A start to its programs for this middle-income group is the planned Good Samaritan Inn — for workers Hart calls the “surprised homeless.” These are people who have been living and working in Sandpoint, perhaps for years, and are suddenly homeless because the rentals they have been occupying have been sold and are no longer affordable and/or available.
“These are highly qualified, educated, well-employed people living in tents and cars,” says Hart. The facility will be built entirely with donations and grants, and it has received site approval in the city of Ponderay. Unfortunately, it won’t be completed until 2024.
For a longer-term solution, BCHA has several programs for what it calls Income-Based Local Housing, including variations that it can put in place for employers, landowners and investors. BCHA’s services make it possible for these individuals to use their resources for the common good — or the good of their employees — while making cost-effective use of their land or investment funds. The agency’s services can minimize some of the costs, making it possible to provide housing for working people at a reasonable profit.
In these programs, BCHA assists with screening buyers and renters and charges no commission to either sellers or buyers. Potential buyers must be employed locally — that is, they must be able to commute to their job from the home that BCHA works to help them buy. And they must have an income of no more than $125,000 — 120% of the local median income. Culver’s Crossing, which received final development plan approval just last week from the City Council, is currently the most visible example of this effort.

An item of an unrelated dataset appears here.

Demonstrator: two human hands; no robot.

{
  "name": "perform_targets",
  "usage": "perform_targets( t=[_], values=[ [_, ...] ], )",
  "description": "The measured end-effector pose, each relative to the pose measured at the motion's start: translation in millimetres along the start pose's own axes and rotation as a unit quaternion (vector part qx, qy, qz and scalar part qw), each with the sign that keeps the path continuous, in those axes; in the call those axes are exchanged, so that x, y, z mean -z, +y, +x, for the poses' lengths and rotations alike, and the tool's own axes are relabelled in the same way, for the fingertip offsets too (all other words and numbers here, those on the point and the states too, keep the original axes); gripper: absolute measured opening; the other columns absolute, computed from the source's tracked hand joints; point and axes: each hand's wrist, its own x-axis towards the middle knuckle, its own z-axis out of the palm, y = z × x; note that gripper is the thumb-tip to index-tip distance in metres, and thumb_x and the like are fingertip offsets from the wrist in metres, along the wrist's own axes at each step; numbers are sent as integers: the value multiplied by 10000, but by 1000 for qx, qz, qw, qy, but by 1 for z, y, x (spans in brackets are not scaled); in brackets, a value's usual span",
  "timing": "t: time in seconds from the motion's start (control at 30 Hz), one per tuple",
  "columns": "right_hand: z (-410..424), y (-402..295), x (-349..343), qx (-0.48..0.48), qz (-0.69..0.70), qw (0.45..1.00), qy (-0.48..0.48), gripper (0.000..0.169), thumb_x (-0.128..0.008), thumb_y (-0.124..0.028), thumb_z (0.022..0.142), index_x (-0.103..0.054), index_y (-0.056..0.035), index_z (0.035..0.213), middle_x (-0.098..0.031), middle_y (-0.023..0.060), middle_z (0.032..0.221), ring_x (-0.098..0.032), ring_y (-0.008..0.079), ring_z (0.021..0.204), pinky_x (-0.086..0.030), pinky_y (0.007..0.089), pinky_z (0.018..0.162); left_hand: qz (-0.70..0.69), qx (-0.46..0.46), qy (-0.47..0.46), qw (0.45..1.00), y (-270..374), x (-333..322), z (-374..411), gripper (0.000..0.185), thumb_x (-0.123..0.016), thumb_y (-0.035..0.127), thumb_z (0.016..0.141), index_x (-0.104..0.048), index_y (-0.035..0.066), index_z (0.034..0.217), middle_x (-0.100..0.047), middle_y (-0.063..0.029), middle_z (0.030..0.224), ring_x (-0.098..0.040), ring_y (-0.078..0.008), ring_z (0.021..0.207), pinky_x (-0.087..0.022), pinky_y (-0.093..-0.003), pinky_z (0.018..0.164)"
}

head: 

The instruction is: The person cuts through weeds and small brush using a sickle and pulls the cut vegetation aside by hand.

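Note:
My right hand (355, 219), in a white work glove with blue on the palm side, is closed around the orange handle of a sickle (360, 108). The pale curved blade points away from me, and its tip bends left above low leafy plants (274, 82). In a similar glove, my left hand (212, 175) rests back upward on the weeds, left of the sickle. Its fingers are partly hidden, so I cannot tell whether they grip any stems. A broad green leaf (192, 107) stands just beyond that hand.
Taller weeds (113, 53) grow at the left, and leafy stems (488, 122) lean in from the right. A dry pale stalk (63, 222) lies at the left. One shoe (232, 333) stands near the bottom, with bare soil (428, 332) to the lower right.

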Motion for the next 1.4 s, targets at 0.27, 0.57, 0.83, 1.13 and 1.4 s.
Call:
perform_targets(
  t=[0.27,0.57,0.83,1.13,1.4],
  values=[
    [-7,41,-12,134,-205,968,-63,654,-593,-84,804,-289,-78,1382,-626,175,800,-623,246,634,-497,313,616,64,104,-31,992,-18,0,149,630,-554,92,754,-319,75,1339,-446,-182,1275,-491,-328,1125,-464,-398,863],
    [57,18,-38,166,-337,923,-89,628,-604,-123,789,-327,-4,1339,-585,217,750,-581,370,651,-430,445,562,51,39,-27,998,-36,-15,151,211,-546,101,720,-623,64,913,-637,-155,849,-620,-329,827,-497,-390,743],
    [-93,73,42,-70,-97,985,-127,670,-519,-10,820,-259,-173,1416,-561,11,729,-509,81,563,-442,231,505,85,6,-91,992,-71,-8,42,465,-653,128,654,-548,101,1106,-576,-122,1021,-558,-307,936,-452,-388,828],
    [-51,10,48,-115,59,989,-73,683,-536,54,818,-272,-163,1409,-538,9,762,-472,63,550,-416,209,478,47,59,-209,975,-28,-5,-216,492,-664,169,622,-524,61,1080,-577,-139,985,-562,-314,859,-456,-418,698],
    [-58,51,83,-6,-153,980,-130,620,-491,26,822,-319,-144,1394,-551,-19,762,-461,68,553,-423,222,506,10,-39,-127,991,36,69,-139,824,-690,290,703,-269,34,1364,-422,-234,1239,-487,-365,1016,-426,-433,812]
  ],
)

Buyers must live in the home as their primary residence for at least four years, and must sell the home back to the original landowner if they leave within that time. The program allows for some set amount of appreciation in the price of the home when it is sold back.
Buyers are free to sell as they wish at the beginning of their fifth year of ownership. This gives them a foot in the market door, but the four-year waiting period discourages investors and speculators whose primary purpose is not to provide needed housing but instead to profit from rapidly rising land values. (This is not to say that theirs is not a legitimate business; it just doesn’t help our community build housing for people who work here.)
A specific version of this program is for employers who may lose potential employees who are put off by the cost of buying a home here. BCHA’s Employer-Directed Housing Program enables employers to use land they may purchase or already own to provide housing for their employees and recoup their initial investment, over a period of years, through rents or mortgages. Depending on what the employer sets up, employers may lease homes to employees or employees may buy homes, with the stipulation that they sell the home back to the employer when they leave.
Within its Income-Based Local Housing Program, BCHA has five projects in the works in North Idaho right now. They expect eventually to add more than 800 affordable units to the housing inventory, including the 49 at Culver’s Crossing. Hart anticipates that at least one other should become public within a month.
“With Culver’s Crossing, BCHA is doing something that’s not been done before, at least here in Sandpoint,” he says.
With new Planning and Zoning Commission members and new city planning staff coming on board, the approvals have taken a lot of time. Meanwhile, Hart says, “there is such a need that we are overwhelmed with demand” whenever the agency announces a new project.
Nevertheless, BCHA is working hard to meet that demand. For landowners and investors who want to address our housing crisis, the agency is ready to help.
Cate Huisman is a writer, editor and journalist who served for 13 years on the city of Sandpoint’s Planning and Zoning Commission.